» **EXERCISE GOAL**:
Only the lines below between the ones containing "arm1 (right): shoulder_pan" and "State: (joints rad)", inclusive, are to be reproduced, each exactly as it stands.

» **GIVEN RECORDS**:
-.-.-

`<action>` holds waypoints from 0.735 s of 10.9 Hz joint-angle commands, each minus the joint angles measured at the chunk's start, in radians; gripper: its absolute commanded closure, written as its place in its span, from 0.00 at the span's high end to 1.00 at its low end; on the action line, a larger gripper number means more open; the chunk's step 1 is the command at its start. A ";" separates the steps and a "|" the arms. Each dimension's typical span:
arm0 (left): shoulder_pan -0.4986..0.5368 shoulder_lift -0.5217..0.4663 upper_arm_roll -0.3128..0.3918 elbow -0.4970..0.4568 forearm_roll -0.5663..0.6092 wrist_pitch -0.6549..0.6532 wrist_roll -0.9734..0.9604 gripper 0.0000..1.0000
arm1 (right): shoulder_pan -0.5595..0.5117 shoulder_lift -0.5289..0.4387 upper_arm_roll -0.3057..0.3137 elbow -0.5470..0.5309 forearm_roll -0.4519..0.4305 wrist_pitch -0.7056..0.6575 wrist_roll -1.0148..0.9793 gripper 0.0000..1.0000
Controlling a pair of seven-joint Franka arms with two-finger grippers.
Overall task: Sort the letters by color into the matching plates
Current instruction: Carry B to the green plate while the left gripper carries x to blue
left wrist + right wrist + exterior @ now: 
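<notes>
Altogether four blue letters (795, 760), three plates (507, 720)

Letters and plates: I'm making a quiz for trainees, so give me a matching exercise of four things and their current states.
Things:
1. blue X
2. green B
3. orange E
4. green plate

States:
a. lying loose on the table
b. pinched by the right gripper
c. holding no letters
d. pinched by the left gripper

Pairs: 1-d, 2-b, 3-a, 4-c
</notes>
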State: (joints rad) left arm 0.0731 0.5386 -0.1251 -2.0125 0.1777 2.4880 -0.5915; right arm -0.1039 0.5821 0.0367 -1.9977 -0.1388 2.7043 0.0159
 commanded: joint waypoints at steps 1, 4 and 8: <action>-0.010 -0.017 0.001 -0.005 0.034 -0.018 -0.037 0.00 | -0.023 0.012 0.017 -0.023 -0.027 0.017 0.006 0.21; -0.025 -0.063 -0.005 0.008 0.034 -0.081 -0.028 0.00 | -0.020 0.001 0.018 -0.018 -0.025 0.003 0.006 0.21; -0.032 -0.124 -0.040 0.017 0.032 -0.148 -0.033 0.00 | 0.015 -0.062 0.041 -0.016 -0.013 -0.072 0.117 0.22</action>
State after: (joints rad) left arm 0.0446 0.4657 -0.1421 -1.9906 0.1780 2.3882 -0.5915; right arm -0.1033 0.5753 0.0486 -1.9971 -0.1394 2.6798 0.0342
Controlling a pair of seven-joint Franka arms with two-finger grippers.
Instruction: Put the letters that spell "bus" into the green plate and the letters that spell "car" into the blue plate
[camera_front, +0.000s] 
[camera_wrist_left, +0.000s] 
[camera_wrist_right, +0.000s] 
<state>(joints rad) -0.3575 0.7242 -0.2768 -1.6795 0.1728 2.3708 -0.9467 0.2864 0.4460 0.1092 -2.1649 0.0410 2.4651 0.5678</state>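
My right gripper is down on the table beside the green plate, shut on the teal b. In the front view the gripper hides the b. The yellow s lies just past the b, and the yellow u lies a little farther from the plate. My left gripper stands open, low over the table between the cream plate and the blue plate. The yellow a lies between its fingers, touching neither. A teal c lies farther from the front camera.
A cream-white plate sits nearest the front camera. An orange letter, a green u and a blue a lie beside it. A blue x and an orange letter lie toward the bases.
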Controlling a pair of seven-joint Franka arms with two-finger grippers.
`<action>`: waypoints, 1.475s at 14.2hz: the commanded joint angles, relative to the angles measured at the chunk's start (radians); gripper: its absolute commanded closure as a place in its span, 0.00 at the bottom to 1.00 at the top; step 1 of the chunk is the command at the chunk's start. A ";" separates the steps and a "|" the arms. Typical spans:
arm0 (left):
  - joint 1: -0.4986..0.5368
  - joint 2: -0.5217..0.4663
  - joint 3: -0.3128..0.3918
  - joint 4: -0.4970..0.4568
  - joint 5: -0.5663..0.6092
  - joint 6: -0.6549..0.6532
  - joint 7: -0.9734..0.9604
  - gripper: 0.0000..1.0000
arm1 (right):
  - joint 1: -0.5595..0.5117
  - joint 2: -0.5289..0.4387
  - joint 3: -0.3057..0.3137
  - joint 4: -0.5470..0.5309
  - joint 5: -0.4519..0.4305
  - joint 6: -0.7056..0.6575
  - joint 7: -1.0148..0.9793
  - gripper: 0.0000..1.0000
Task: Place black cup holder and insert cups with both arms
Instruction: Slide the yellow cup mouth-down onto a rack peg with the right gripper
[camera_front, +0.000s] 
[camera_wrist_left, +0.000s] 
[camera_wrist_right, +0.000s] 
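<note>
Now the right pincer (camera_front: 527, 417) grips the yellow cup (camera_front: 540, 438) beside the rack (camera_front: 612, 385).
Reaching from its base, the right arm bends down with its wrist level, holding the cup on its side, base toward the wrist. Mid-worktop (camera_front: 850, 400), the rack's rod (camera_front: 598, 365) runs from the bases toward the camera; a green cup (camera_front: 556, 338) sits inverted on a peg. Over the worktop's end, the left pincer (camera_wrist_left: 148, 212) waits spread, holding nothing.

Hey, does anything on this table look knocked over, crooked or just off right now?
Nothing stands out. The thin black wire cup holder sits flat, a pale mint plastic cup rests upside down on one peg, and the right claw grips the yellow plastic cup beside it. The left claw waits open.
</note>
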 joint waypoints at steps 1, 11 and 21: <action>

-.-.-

» **ANSWER TO THIS PROBLEM**:
arm1 (right): shoulder_pan -0.5595..0.5117 shoulder_lift -0.5289..0.4387 upper_arm_roll -0.3057..0.3137 elbow -0.5470..0.5309 forearm_roll -0.4519..0.4305 wrist_pitch -0.7056..0.6575 wrist_roll -1.0148..0.9793 gripper 0.0000..1.0000
Controlling a pair of seven-joint Franka arms with two-finger grippers.
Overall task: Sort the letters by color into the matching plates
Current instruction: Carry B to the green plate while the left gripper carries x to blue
left wrist + right wrist + exterior @ now: 
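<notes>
Altogether four blue letters (795, 760), three plates (507, 720)

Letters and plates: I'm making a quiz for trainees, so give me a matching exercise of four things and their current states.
Things:
1. blue X
2. green B
3. orange E
4. green plate

States:
a. lying loose on the table
b. pinched by the right gripper
c. holding no letters
d. pinched by the left gripper

Pairs: 1-d, 2-b, 3-a, 4-c
</notes>
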State: (joints rad) left arm 0.0731 0.5386 -0.1251 -2.0125 0.1777 2.4880 -0.5915; right arm -0.1039 0.5821 0.0367 -1.9977 -0.1388 2.7043 0.0159

Thus the exercise is complete.